A grieving parent never has to walk alone.
At least that’s the goal for the Cherish community outreach program, a nonprofit group sponsored by Chapel Hill Mortuary in Cedar Hill that offers a grief support program for parents who have lost children.
The group is holding its 12th annual Walking for Our Children event at 9:30 a.m. Saturday, Sept. 9.
“(The walk) gives (parents) a chance to come and honor their child regardless of if the death occurred 30 years ago or three years ago,” said Katie Noll, a child life specialist and grief resource counselor with Cherish. “It gives them the message that their grief is not forgotten. We know that grief doesn’t go away.”
The free walk will begin on the lower parking lot at Northwest High School, 6005 Cedar Hill Road, in Cedar Hill, and participants will walk a mile to Chapel Hill Memorial Gardens. For those who prefer not to walk, they may meet at 10:45 a.m. at Chapel Hill, 6300 Hwy. 30. A remembrance service and a dove release will be held at 11 a.m.
Sam Hofstetter, coordinator for the Cherish program, said Noll and Brian May, owner of Chapel Hill, will speak at the service. She said one or two parents typically speak as well.
“It reminds those who are maybe further out in their grief situation that their grief is still valid,” Noll said. “It’s still OK to be sad and it’s still OK to have joyful moments and it’s still OK to come out and honor them if that feels right.”
Noll said the grief support services Chapel Hill are offered to any community members for free and do not require any affiliation with the funeral services company.
Chapel Hill offers two support groups. The first, for grieved parents, is held on the first Tuesday of every month. The second, for people who have lost a partner or spouse, is held every third Tuesday of the month. Both meet at 6 p.m. at the Northwest Administrative Center, 4290 Gravois Road, in House Springs.

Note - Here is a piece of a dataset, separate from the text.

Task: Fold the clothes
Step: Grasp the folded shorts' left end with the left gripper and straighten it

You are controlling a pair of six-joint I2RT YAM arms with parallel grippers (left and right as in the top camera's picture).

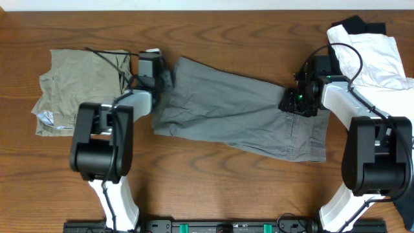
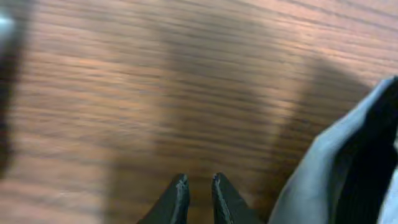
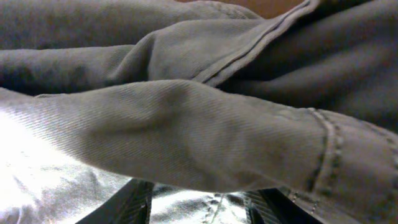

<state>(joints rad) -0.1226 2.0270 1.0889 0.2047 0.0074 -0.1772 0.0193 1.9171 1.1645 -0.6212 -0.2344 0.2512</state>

“It’s about giving them a safe space to come and share whatever is in their heart if they want to share,” Noll said. “They’re in a room surrounded by people who get it, who are in the same boat.”
Noll said the most important thing someone can do to help a loved one through a loss is to be there to listen.
“While seeing a loved one in pain can be discomforting, it’s vital to stay attentive,” she said. “One of the best things that family members and friends can do is ask them, ‘What can I do for you?’ Even offering a couple of different suggestions: ‘Would it be most helpful if I picked the kids up from school or would it be more helpful to start a meal train?’
“Giving them two choices makes it a little easier to choose, especially when your brain is kind of stuck in that fog of grief. Just making it simple and spelling it out.”
Noll said grief is a universal experience but everyone handles it differently.
Noll said children also are invited to attend the walk.
“Kids grieve, too,” she said. “Including them in a situation like (the Walking for Our Children event) demonstrates this healthy coping, that it’s OK to honor and talk about the person and remember.
“It’s OK to cry and have sad moments about the person, but it’s also OK to still have joyful moments in life.”